Chauke raped three of his victims and thereafter took pictures of their private parts, threatening them with posting the pictures on social media.


A 36-year-old serial rapist from Tshepisong in Kagiso, west of Johannesburg, has been sentenced to three life terms and 134 years imprisonment by the South Gauteng High Court.

National Prosecuting Authority (NPA) spokesperson, Phindi Mjonondwane, said Percy Matimba Chauke was charged with nine counts of rape, six counts of robbery and one charge of theft.

“Between May 2016 and July 2017, Chauke would target unemployed women and lured them with a false pretence of employment.

“He would convince them that he was taking them to a prospective recruiter’s place and point out a place with a thoroughfare that passes an open veld. When in the veld, he would threaten them with violence, using either a firearm or knife, rape and rob them of their money and belongings. He would then leave them in the veld. The victims would then get to the road for help.

“In some instances, he would innocently talk to women waiting for taxis on the side of the road in and around Krugersdorp.

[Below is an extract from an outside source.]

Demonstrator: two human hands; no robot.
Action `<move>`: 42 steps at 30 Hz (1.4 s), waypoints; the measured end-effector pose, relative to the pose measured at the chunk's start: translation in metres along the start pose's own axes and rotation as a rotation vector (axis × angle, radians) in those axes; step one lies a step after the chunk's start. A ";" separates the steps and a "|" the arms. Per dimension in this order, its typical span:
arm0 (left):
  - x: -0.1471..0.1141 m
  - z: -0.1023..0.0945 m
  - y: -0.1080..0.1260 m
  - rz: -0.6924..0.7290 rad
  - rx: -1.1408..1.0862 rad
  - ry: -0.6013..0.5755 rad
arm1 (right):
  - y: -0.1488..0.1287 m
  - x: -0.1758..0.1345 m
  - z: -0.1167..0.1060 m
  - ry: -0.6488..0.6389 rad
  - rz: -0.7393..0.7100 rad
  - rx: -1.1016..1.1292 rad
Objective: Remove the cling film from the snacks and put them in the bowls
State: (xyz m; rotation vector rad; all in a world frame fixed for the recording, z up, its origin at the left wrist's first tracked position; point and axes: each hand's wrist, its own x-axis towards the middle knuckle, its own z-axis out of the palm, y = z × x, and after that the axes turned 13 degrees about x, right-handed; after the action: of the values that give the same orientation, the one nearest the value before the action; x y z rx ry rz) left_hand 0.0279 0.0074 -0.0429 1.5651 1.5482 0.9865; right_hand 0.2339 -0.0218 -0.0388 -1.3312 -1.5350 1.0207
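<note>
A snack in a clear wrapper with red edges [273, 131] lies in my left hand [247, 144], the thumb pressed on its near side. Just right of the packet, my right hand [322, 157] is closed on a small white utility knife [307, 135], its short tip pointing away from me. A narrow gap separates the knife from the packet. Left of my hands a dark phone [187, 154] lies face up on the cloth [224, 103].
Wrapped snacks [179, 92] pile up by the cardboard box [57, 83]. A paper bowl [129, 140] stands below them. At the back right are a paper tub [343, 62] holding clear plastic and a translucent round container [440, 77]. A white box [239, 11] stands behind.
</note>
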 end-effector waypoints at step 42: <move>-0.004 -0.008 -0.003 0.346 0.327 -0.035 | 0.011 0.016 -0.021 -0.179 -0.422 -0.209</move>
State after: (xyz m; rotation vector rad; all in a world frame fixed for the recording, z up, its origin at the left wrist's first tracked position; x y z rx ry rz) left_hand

He would thereafter threaten them with a firearm or a knife, lead them to secluded areas or bushes, rape them and rob them of their belongings,” Mjonondwane said.

State prosecutor, advocate Pakanyiswa Marasela, said Chauke raped three of his victims and thereafter took pictures of their private parts, threatening them with posting the pictures on social media should they report him to the police.

Marasela led evidence of 10 witnesses and called the victims to testify in aggravation of sentence about the impact the crimes had on their lives. She pleaded with the court not to deviate from the minimum prescribed sentence of life imprisonment as there were no substantial and compelling circumstances to warrant a deviation.

Marasela further argued that because the incidents occurred over a protracted period, these offences were not opportunistic but rather deliberate, and that Chauke took no responsibility for the consequences of his crimes and deserved to be permanently removed from the society.

Mjonondwane said the court found Chauke’s conduct to be inhumane and stripped the women of their dignity.

“In his ruling, acting judge [Peet] Johnson remarked that Chauke has no conscious at all, even in court he was trying by all means possible to delay the case thereby also delaying the process of closure to the witnesses,” Mjonondwane said.